What is expected:
After finding the line with "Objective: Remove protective" in the data below, set down exactly each line through the one with "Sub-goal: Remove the", inclusive, and stop there.

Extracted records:
┌──
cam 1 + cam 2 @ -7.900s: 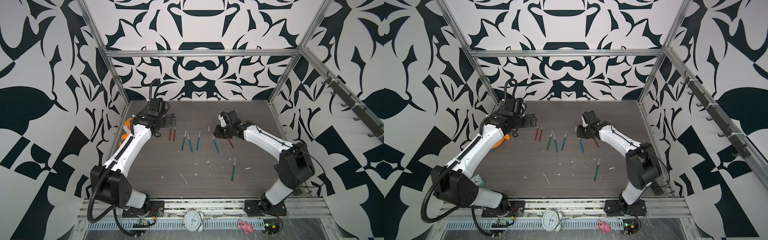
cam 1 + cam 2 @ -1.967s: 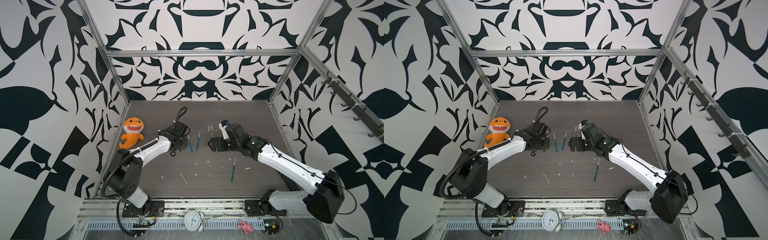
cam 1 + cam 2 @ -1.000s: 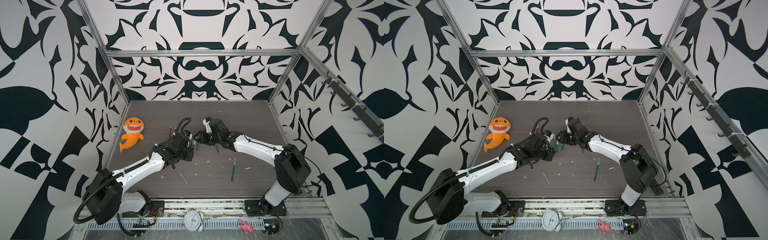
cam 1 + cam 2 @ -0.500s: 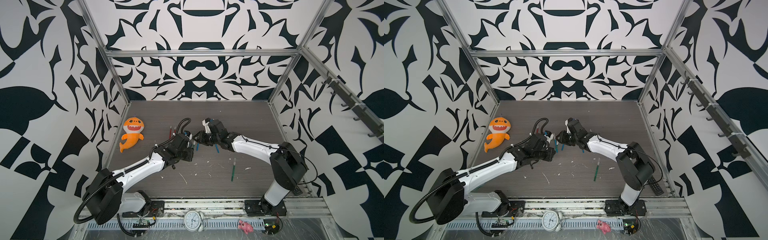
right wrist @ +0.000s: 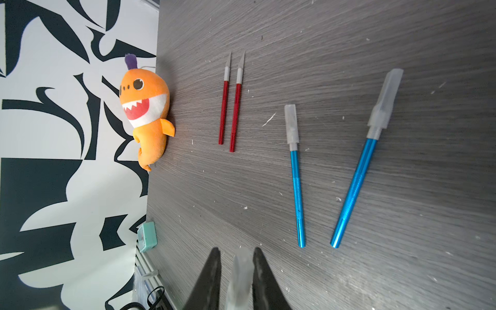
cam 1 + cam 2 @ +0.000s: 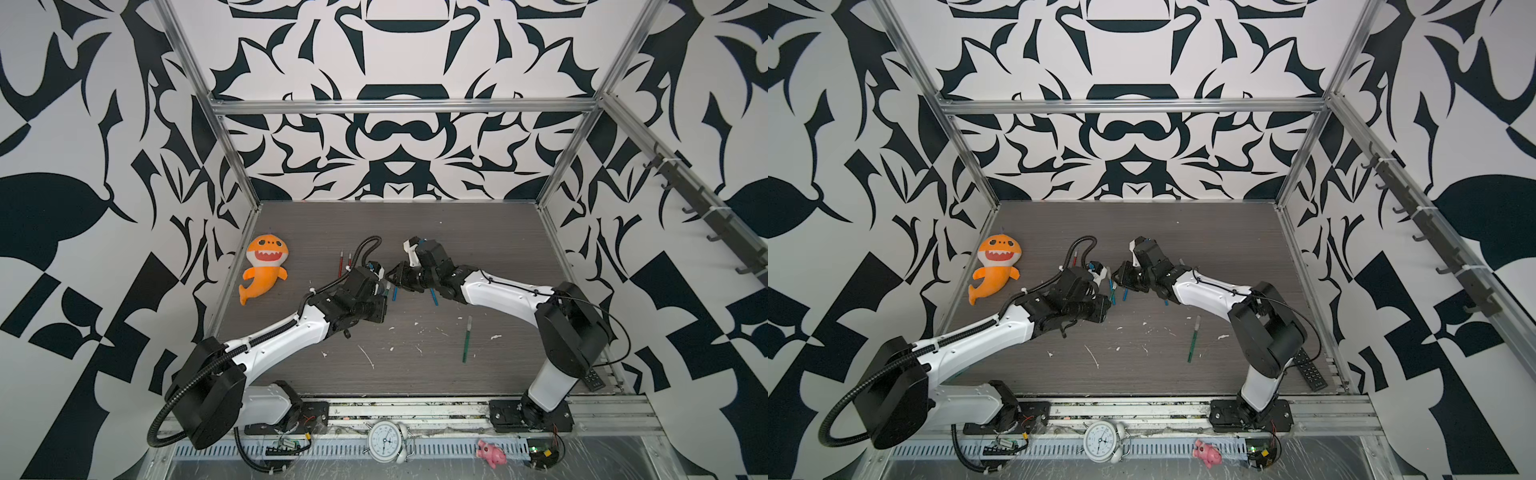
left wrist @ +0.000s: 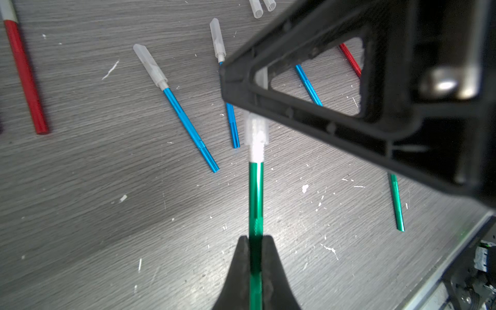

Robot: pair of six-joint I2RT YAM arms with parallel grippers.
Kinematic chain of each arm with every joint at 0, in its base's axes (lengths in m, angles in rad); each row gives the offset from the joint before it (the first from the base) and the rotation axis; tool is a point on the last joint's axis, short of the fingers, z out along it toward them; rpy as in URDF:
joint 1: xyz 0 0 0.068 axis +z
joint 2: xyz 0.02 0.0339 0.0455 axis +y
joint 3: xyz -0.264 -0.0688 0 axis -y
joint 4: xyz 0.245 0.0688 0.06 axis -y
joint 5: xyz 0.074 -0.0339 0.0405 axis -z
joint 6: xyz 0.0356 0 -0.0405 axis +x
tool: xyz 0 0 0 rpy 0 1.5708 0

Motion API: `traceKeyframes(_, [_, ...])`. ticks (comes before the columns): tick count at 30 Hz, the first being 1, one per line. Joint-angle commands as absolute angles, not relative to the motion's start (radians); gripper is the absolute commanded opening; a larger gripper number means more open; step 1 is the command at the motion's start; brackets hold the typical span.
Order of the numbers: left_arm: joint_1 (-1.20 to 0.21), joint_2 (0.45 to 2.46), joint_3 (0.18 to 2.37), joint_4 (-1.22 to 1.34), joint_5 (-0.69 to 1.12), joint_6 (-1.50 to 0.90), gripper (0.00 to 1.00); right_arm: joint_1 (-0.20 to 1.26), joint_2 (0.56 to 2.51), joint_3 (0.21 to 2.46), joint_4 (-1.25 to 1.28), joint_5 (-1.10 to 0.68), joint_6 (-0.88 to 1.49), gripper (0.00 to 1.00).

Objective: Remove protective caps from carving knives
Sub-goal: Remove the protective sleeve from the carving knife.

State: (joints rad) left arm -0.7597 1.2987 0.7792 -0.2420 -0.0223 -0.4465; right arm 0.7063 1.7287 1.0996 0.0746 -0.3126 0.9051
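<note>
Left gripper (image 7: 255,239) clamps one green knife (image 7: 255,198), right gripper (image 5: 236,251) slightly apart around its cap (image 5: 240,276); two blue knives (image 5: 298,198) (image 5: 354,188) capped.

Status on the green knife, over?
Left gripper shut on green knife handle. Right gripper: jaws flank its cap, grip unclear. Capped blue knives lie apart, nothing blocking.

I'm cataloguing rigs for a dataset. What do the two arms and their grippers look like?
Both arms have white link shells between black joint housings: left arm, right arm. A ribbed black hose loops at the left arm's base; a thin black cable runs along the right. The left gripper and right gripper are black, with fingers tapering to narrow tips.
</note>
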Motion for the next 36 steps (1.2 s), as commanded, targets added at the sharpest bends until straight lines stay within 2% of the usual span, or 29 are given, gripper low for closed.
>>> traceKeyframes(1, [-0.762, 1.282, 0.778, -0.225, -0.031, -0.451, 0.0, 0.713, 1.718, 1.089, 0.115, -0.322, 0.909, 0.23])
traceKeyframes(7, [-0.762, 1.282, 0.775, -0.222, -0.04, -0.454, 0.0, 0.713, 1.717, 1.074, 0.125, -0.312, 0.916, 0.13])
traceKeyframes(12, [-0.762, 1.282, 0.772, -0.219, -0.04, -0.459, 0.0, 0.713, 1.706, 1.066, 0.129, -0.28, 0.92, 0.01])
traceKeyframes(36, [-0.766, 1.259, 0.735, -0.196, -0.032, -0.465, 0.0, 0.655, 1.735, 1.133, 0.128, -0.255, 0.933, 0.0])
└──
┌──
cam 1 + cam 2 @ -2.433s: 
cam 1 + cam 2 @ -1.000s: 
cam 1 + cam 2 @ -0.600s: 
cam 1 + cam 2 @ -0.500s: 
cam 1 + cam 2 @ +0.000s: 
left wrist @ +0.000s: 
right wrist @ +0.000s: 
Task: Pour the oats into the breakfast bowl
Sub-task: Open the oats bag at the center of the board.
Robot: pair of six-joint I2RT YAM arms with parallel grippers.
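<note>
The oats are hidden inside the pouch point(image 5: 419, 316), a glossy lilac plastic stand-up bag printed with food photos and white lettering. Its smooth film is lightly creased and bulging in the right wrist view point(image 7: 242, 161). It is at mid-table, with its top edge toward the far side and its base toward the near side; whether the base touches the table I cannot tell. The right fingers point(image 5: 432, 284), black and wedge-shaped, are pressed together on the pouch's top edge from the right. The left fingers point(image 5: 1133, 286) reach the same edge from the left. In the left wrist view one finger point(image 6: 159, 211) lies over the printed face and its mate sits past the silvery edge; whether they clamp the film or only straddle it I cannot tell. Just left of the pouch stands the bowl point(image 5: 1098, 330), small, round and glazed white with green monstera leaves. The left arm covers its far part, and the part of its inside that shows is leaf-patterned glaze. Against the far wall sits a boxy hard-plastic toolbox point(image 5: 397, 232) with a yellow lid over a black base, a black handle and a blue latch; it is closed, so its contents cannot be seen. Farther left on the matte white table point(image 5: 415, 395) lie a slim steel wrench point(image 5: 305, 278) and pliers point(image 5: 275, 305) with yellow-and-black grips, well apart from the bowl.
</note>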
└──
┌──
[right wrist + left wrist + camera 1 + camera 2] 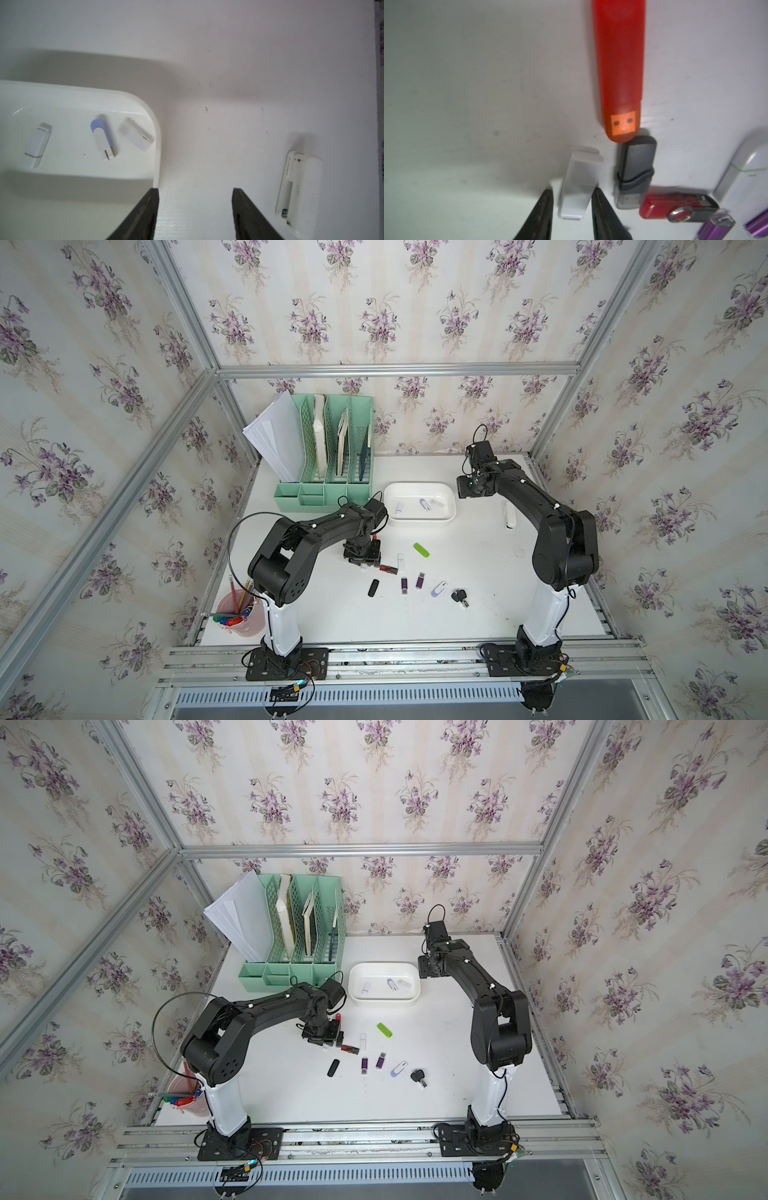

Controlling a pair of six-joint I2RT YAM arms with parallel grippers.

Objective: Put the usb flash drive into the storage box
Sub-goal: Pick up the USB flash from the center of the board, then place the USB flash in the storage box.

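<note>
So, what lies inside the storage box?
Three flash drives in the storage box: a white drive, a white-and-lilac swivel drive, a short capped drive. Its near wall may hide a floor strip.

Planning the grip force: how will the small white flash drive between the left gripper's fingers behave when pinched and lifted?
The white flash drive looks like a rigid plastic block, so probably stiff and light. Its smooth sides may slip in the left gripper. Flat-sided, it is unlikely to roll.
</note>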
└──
Result of the exercise:
Objective: Remove protective caps from carving knives
Sub-goal: Remove the protective sleeve from the carving knife.

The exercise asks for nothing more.